Working with the Southern production company 1504 Pictures, Williams and White (and their new major-label partner, Columbia Records) have shaped a document that speaks as much in song fragments and glimpses of downtime as it does in the abbreviated interviews Williams and White separately provide. Williams is more forthcoming, focusing on the idea that great art can arise from conflict. White, a cooler character, talks about enjoying playing his guitar and deliberately keeping the songs' meanings vague. Fans can draw their own conclusions from scenes that show the singers barely acknowledging each other most of the time — but then locking into that undeniable empathetic groove when the music takes over.
"There were moments when John Paul would pick up a guitar and he and Joy would transport to a different place," director Mark Slagle of 1504 Pictures said in an email. "You can see it when John Paul plays [the new song] 'I Had Me A Girl' in the control room and Joy starts moving with the melody. There was definitely a creative push and pull, but watching them grow a song from nothing, giving and taking, was incredibly inspiring."
The duo's in-studio process made for an album that's somehow both raw and carefully modulated, a kind of musical Rashomon that reflects on devastating events from varied perspectives that both intertwine and contradict each other. Williams says that the story of the band is all there in the recording. It's easy to sink into gossip from that point — "I wish you were the one that got away" is certainly a suggestive lyric — but the music, partially revealed here, demands more.
"Honestly, me connecting the lyrics to the situation happened over time and not immediately," says Peacock, who's only behind the scenes in the behind-the-scenes video. "It really wasn't until they'd finished the bulk of their recording and gone off to Europe, and I was sitting with the tracks alone that I realized, 'Oh my, it's all here — they really aren't getting along!' In some sort of incredibly ironic twist, I suppose creating the music together was the best way to deal with it. They mostly kept their cool though. I co-wrote 'The One That Got Away' with them in the studio and I never had any sense that they were anything but respectful as co-creators, and from my perspective, really at the top of their game. Inside the process, I think they were both all about the art and nothing else."
Slagle and 1504 also put the art first, filming ways that complement the clear-as-a-mountain-river directness of The Civil Wars sound. "A lot of the emotion comes from the music itself, and we didn't want any tensions to overshadow the music. That said, we shot the interviews in a first-person format to create as direct a connection as possible between Joy, JP and fans."
Like The Civil Wars album itself, which will be released August 6, this short trip inside a troubled process leaves room for speculation, but steers the listener (or viewer) to put the powerful, rewarding music first. As for the duo's future, Peacock holds out hope.

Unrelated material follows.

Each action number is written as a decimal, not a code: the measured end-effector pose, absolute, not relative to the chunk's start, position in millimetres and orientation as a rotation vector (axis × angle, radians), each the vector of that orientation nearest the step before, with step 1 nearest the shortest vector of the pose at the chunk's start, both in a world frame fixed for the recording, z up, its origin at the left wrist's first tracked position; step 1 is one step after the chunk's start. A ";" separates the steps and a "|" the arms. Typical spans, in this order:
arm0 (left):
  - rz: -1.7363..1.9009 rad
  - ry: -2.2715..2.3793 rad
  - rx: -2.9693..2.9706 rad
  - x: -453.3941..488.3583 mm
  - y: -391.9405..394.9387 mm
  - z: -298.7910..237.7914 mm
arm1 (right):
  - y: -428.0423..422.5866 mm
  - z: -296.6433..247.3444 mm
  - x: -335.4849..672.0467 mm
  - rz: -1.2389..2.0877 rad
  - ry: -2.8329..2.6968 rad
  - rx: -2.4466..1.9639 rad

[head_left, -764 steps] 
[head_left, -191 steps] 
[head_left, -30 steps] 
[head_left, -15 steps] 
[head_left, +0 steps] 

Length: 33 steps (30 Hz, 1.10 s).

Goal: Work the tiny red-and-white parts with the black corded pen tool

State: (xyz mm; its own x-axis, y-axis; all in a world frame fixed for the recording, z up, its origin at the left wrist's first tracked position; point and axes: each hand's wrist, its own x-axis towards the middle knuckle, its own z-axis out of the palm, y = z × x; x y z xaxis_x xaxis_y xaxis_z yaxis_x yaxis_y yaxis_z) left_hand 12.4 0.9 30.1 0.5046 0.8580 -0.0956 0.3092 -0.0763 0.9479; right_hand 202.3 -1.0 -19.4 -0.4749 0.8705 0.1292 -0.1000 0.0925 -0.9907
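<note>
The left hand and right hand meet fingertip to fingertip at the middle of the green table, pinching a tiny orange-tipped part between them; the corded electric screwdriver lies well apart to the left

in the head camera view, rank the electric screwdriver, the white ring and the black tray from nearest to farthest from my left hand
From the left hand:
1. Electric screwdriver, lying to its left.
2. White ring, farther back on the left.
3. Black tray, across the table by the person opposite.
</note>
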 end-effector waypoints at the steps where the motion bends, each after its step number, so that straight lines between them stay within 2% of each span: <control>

"No question, people are going to be listening to this new music, and the two of them will go on to make more worthy music, even if they're apart," he wrote. "That said, my number one hope is forgiveness and reconciliation for the two of them. One of the most satisfying and uniquely human actions is the ability to forgive and receive forgiveness. It's sets the stage for a thousand do-overs. Like a lot of people, the two of them singing together is one do-over I'd pay big money to hear and see."